Robocop might be a remake of a 1980’s classic action flick but unlike some of the past remakes of older films the 2014 RoboCop is a PG-13 character piece that has a lot less action. RoboCop is more about Detective Alex Murphy (Joel Kinnaman) who in the midst of investigating members of his own precinct and a Detroit gangster as he is nearly killed in a car bombing. Murphy’s wife (Abbie Cornish) is given the choice to let him suffer or subject him to a lifesaving procedure created by technological giant Omnicorp to put a man inside a machine and create the first ever half human/half cyborg police officer.
RoboCop Director Jose Padilha made his first big budget studio film this time around and struggled creatively on more than one occasion at one point telling a close friend "for every ten ideas he has, nine are cut. The film will be good, but I have never suffered so much and I do not want to do it again." Padilha and the star Kinnamen also battled the studio for an R-Rating which as the budget ballooned over $100 million dollars became impossible.
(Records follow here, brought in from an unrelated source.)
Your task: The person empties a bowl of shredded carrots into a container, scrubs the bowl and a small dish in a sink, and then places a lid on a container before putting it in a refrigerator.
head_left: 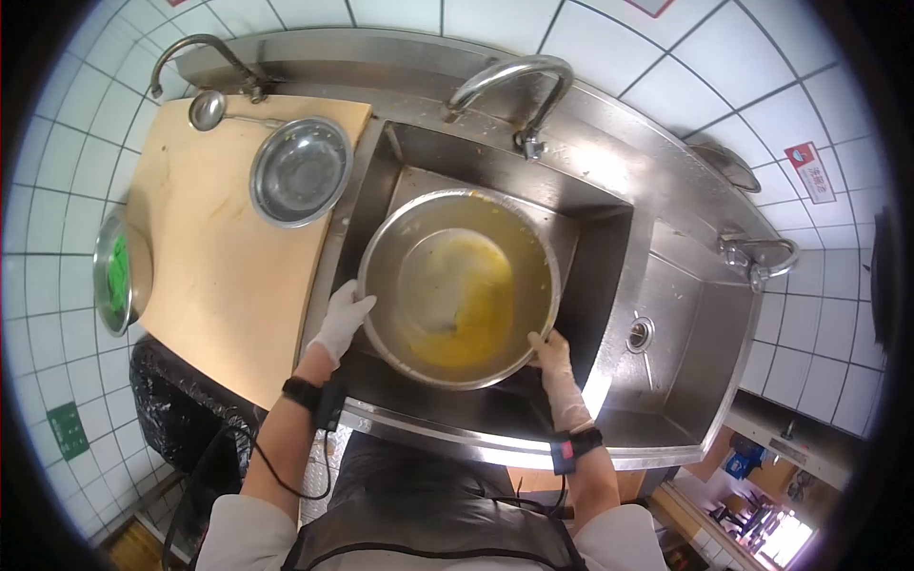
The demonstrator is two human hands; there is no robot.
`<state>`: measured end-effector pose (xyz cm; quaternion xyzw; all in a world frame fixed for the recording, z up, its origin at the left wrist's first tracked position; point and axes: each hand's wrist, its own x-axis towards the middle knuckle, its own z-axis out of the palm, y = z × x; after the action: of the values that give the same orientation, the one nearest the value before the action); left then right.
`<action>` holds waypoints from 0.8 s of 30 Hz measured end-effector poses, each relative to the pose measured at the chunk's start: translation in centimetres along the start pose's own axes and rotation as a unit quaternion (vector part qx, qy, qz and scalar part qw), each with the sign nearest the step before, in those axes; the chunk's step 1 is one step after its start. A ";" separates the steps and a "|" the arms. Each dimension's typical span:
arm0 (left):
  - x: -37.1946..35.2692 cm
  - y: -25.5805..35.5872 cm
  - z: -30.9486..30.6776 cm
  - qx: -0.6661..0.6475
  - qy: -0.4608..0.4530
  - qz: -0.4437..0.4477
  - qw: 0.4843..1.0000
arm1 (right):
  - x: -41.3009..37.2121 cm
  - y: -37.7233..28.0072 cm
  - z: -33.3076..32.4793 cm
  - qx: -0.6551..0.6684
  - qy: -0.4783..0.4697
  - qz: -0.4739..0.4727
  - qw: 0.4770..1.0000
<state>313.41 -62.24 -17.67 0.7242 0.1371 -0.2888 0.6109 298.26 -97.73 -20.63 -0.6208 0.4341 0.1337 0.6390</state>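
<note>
A large round metal bowl sits in the middle sink basin, with yellow residue and some liquid at its bottom. My left hand, in a white glove, is at the bowl's left rim; its fingers are partly hidden, and whether they grip the rim is unclear. At the lower right, my gloved right hand holds the rim, thumb on the inside edge. Above the bowl a curved faucet stands on the sink's back ledge.
A wooden board on the left carries a smaller metal bowl and a ladle. Beyond its left edge is a bowl with green contents. A second basin with a drain is at right. A black bag hangs lower left.
</note>
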 end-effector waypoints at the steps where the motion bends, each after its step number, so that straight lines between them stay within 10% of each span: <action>1: 1.6 -1.3 0.2 0.013 0.022 0.031 0.999 | 1.1 -0.2 -0.2 -0.019 0.009 -0.012 1.000; 14: 1.1 0.1 3.3 0.067 -0.074 -0.113 0.988 | -3.9 -4.0 -4.9 -0.014 0.076 -0.068 0.995; 24: -2.2 6.7 0.3 -0.054 -0.065 -0.135 0.987 | -0.8 -0.1 -1.2 -0.123 -0.091 0.194 0.969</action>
<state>315.31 -63.63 -11.02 0.6448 0.2090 -0.4070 0.6123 297.38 -98.59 -19.85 -0.5836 0.4665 0.3637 0.5563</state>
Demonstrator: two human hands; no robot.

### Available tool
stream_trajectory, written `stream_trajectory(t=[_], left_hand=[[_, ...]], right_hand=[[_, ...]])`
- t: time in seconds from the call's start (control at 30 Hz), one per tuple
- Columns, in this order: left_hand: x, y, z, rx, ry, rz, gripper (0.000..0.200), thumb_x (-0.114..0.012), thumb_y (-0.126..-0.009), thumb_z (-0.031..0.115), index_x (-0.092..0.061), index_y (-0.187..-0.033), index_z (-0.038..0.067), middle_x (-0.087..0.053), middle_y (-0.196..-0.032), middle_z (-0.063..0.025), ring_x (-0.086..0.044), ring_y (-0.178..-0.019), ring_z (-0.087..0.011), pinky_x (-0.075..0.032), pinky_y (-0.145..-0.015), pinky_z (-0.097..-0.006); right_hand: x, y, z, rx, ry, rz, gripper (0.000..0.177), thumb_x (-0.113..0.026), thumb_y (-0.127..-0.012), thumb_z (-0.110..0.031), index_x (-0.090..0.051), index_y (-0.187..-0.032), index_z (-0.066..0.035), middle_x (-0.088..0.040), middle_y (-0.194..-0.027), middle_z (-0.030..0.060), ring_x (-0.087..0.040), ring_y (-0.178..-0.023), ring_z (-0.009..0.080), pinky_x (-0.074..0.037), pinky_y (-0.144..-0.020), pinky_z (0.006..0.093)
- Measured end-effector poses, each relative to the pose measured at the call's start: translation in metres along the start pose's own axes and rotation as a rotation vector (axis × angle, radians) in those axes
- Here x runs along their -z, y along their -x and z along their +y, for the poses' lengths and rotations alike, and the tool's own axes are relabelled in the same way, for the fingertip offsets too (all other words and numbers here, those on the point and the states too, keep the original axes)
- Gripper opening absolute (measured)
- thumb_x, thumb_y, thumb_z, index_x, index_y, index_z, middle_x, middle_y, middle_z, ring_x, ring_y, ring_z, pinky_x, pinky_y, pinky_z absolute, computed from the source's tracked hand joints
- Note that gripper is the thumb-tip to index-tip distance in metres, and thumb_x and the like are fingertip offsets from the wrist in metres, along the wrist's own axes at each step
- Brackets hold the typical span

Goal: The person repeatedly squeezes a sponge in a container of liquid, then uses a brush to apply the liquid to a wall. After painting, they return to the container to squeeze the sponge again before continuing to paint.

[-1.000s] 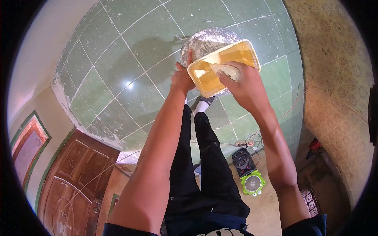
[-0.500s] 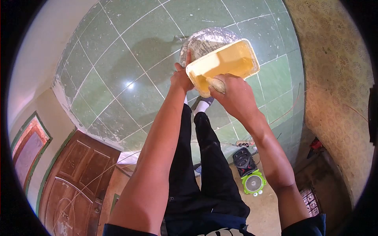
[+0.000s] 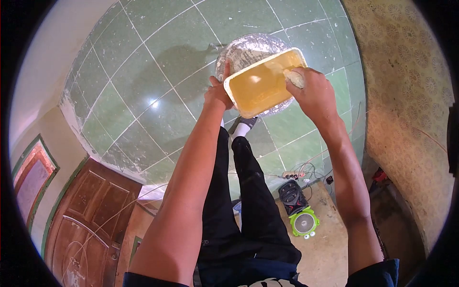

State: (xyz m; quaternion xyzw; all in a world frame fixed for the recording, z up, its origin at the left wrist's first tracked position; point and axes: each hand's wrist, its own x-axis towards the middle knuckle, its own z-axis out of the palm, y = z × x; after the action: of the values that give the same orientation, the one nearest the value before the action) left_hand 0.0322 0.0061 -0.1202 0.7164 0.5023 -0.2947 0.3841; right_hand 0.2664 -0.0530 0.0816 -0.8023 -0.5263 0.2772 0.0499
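Yellow tub [image 3: 260, 86] rests in the left hand [image 3: 217, 93], fingers curled over its rim. The right hand [image 3: 315, 93] pinches a pale wad [image 3: 295, 78] inside it

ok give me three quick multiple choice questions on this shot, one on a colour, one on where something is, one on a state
1. What colour is the floor?
A red
B green
C black

2. Where is the sponge?
A on the floor
B tucked under an arm
C inside the yellow tub, at a corner

3. How is the tub held?
A the left hand grips its rim
B no hand touches it
C it lies upside down on the floor

Answers:
1 B, the tiles are green with pale joints.
2 C, the right hand holds the sponge against a corner inside the tub.
3 A, the left hand closes on the tub's rim and the open side faces the camera.
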Motion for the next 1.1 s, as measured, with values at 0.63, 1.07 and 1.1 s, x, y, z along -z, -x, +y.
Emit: stream_trajectory(t=[0.63,1.07,1.1], left_hand=[[0.001,0.01,-0.004,-0.041,0.067,0.076,0.141,-0.088,-0.08,0.033,0.024,-0.166,0.039,-0.04,-0.15,-0.0333,-0.069,-0.116,-0.0495,-0.059,-0.096,-0.0531],[-0.035,-0.034,-0.021,-0.084,-0.193,0.081,0.143,-0.088,-0.082,0.04,0.03,-0.162,0.043,-0.027,-0.164,-0.0371,-0.064,-0.127,-0.0503,-0.057,-0.103,-0.0536],[-0.025,-0.027,-0.017,-0.082,-0.192,0.082,0.143,-0.088,-0.082,0.04,0.03,-0.162,0.043,-0.027,-0.164,-0.0371,-0.064,-0.127,-0.0503,-0.057,-0.103,-0.0536]], right_hand=[[-0.055,0.023,-0.053,0.017,-0.217,-0.002,0.041,-0.071,-0.095,-0.03,-0.07,-0.12,0.002,-0.072,-0.11,0.0259,-0.071,-0.096,0.045,-0.056,-0.087,0.0516],[-0.034,0.017,-0.026,0.076,-0.159,-0.153,0.035,-0.073,-0.091,-0.034,-0.073,-0.106,-0.002,-0.075,-0.094,0.0234,-0.072,-0.091,0.0452,-0.058,-0.082,0.053],[-0.027,0.013,-0.023,0.035,-0.12,-0.125,0.036,-0.073,-0.091,-0.034,-0.072,-0.108,-0.002,-0.074,-0.094,0.024,-0.072,-0.091,0.0452,-0.058,-0.081,0.053]])
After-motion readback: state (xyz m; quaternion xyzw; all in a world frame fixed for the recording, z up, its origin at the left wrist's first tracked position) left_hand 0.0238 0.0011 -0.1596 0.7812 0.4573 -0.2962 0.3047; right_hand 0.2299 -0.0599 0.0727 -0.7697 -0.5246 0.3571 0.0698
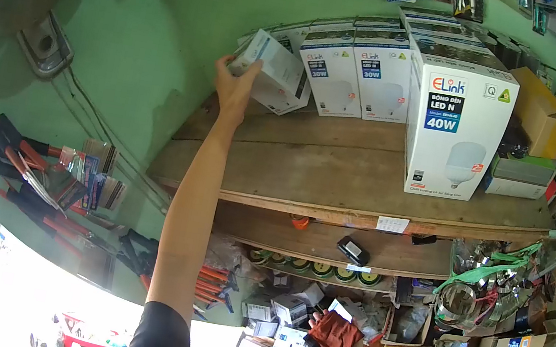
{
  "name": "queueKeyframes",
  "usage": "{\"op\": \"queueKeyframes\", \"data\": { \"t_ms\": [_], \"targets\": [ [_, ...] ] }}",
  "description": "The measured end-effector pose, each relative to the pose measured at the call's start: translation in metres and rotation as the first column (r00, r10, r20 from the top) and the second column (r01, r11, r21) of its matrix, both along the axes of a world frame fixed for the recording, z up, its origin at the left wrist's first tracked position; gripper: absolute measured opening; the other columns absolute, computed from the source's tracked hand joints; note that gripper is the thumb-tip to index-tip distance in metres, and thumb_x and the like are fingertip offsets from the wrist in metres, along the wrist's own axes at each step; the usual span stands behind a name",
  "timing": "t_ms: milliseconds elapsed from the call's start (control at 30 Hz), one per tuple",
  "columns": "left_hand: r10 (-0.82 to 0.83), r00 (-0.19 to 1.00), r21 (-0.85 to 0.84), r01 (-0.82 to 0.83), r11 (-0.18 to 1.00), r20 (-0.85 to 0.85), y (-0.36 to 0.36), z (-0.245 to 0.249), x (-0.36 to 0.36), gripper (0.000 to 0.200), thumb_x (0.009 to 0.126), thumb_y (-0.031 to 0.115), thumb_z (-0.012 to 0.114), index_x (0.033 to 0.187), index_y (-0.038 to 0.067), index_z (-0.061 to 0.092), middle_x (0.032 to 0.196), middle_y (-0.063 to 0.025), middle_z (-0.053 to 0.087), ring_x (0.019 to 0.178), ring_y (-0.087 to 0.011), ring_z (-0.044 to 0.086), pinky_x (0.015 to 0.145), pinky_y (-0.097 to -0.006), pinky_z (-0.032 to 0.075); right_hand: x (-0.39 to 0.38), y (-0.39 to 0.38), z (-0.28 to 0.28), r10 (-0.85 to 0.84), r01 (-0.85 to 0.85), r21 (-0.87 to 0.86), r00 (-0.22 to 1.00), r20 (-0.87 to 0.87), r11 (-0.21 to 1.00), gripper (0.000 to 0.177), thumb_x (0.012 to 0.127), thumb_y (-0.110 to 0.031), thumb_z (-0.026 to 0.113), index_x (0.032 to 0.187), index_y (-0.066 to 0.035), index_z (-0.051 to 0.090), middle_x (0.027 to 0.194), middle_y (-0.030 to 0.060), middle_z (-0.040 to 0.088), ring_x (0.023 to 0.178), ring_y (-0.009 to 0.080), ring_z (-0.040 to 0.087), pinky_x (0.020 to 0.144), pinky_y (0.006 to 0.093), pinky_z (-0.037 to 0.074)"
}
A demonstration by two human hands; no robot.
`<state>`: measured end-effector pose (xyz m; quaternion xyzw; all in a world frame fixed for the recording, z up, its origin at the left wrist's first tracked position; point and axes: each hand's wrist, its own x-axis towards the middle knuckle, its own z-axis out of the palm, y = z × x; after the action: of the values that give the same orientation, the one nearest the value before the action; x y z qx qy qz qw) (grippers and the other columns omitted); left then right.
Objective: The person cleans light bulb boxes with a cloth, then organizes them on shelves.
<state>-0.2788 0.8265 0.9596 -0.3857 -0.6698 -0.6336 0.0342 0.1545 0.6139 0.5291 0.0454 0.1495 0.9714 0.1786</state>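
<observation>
At the left end of the top shelf, my left hand (235,89) is closed on a white light bulb box (276,74), thumb and fingers on its near side. The box sits tilted and turned compared with the row beside it. To its right stand two upright 30W bulb boxes (331,76) with more boxes behind them. Low in front of my body, my right hand (318,318) holds a reddish-brown cloth (337,336); the cloth covers most of the hand and only some fingertips show.
A larger 40W bulb box (457,123) stands near the shelf's front edge (330,210). Right of it is an open cardboard box (541,118). Lower shelves hold tins (323,270), small boxes and metal clamps (458,303). Orange-handled tools (36,170) hang on the green wall.
</observation>
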Motion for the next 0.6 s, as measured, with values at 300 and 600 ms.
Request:
{"op": "queueKeyframes", "data": {
  "t_ms": [300, 600],
  "targets": [
    [-0.449, 0.857, 0.809, 0.067, 0.585, 0.253, -0.202, -0.011, 0.08, 0.07, 0.097, 0.06, 0.049, 0.149, 0.014, 0.044, 0.149, -0.0077, 0.049, 0.137, -0.0309, 0.047, 0.113, -0.0511, 0.04, 0.002, -0.021, -0.019, -0.125, 0.102, 0.124, 0.973, 0.196, 0.987, 0.063, 0.103, -0.052, 0.033, 0.147, -0.007, 0.034, 0.152, 0.0131, 0.034, 0.14, 0.0363, 0.031, 0.117, 0.0529, 0.02],
    [-0.368, 0.416, 0.492, -0.245, 0.836, 0.832, -0.479, -0.264, 0.221, 0.069, 0.099, 0.058, 0.047, 0.148, 0.009, 0.045, 0.146, -0.0136, 0.051, 0.132, -0.0334, 0.052, 0.11, -0.0499, 0.044, -0.066, -0.039, 0.07, -0.237, 0.005, 0.605, 0.922, 0.305, 0.796, 0.044, 0.102, -0.046, 0.046, 0.12, -0.007, 0.055, 0.121, 0.0114, 0.058, 0.113, 0.0298, 0.057, 0.098, 0.0448, 0.044]
  ]
}}
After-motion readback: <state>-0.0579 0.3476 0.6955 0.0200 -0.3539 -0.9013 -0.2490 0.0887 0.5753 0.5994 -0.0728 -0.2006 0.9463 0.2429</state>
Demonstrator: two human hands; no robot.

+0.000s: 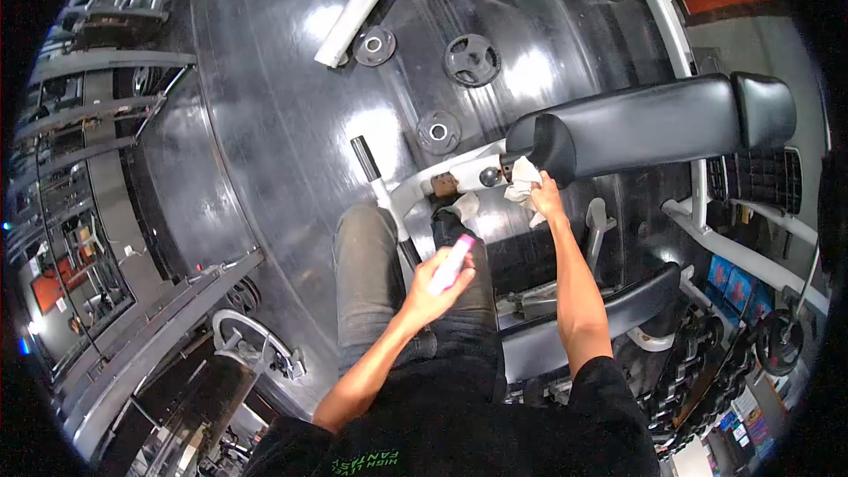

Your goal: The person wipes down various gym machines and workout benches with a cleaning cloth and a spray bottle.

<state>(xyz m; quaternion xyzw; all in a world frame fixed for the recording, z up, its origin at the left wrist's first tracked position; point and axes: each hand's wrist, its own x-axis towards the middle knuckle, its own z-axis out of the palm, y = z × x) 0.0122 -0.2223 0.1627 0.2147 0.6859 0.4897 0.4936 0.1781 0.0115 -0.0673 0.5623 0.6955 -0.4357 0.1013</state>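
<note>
The left hand [433,293] curls around a small white and pink bottle [452,265]. The right hand [548,198] bunches up a crumpled white cloth [523,178], just beside a round, shiny black knob [489,177]. A long, black padded bench [640,124] sits past the right hand. A round, dark weight plate [428,134] lies on the floor [291,115] ahead of the left hand.

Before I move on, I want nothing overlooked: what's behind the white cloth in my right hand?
Beside the white cloth, a round black knob and dark padding show. Whatever sits directly behind the cloth and your right hand is covered.
</note>
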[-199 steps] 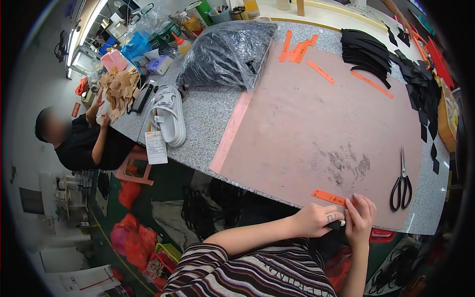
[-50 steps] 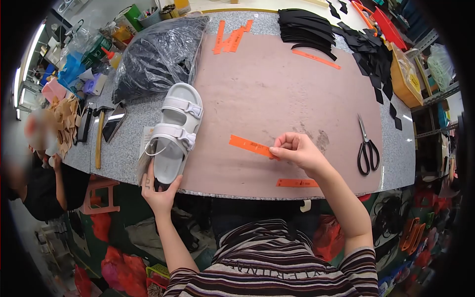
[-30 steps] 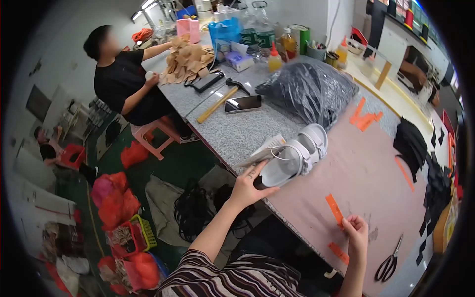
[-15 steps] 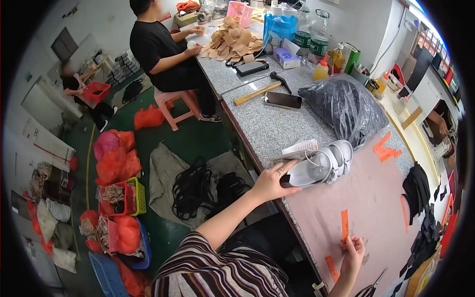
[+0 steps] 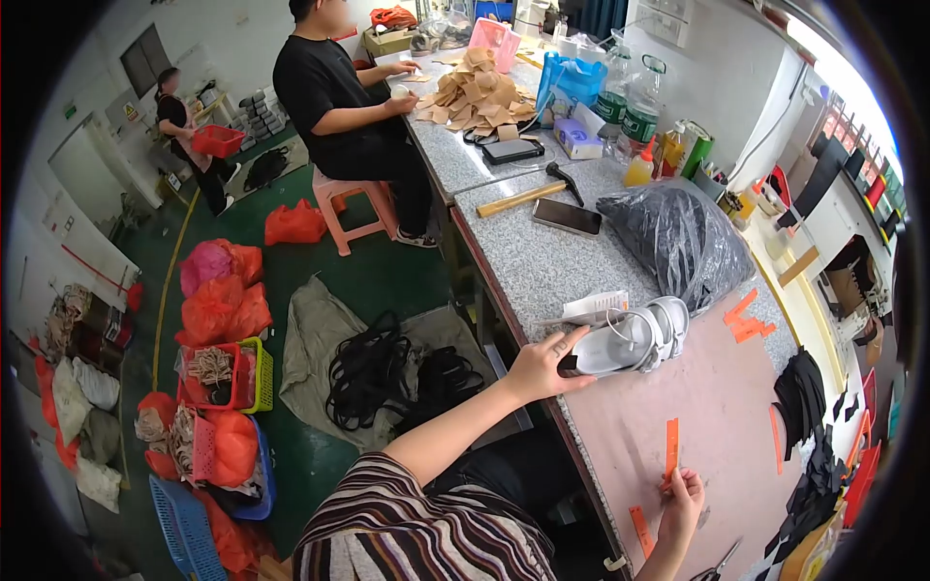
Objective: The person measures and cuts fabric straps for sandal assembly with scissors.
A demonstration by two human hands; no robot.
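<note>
My left hand grips the heel end of a grey-white strappy sandal, which lies on the pinkish work mat near the table's edge. A white paper tag sits right behind the sandal. In my right hand, closed in a pinch, is a narrow orange strip with small marks on it, held up above the mat. Another orange strip lies flat on the mat, left of my right hand. Scissors rest near the bottom edge of the view, partly cut off.
A plastic bag of dark material, a phone and a hammer lie on the speckled table. Orange strips and black strips are at the right. A seated person works beside a tan pile.
The whole view has shifted slightly. Both hands keep their holds on the sandal and the orange strip. The background person with the red basket appears more upright.
</note>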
Padilha’s direction is not the problem with RoboCop, his direction and focus on Alex Murphy, and his plight of becoming an unfeeling cyborg is where the movie thrives. The issue with RoboCop is its script by first time writer Joshua Zetumer, the dialogue is flimsy and the film never realizes its identity between action film and Drama. The Action is never consistent, and the film takes long breaks between setting up its characters and any action sequences.
What RoboCop lacks in dialogue it gains in acting from some of its main characters. Joel Kinnaman is a quality lead, but the films best actor is Gary Oldman. Oldman plays RoboCop creator and scientist Dr. Dennett Norton. Dr. Norton is the most memorable aspect of RoboCop in that he is the most fulfilled character in the film, between wanting to continue his research and care for his patient he is stuck in-between and is RoboCops’ best asset. Oldman is very good, and even though Michael Keaton was not the filmmaker’s first or second choice he still plays the head of Omnicorp and one of the films chief villains Raymond Sellars. It’s no surprise that one of the films best performances comes from Samuel L. Jackson, who plays a very biased TV hosting doing what it would look like if you combined Rush Limbaugh with Bill O’Reilly. He provides some comic relief when needed and also sets up the film’s overarching plot. You also get quality turns from Jackie Earle Haley, Jay Baruchel and Jennifer Ehle in support of the villain Raymond Sellars.
RoboCop is not a great movie, but it was a better film then I would have given it credit for at first glance. It did have some glaring holes in its script and the fact that the studio would not allow the director creative freedom shows the exact problems with the Hollywood remake process . The lack of an R-rating makes it difficult to justify a remake, especially when the original was as violent as it was. Padilha is a director with a fresh vision and his cast is quite good, but its script leaves more to be desired and because of that it only manages to be good enough for us to be shocked by its quality but not much more than that.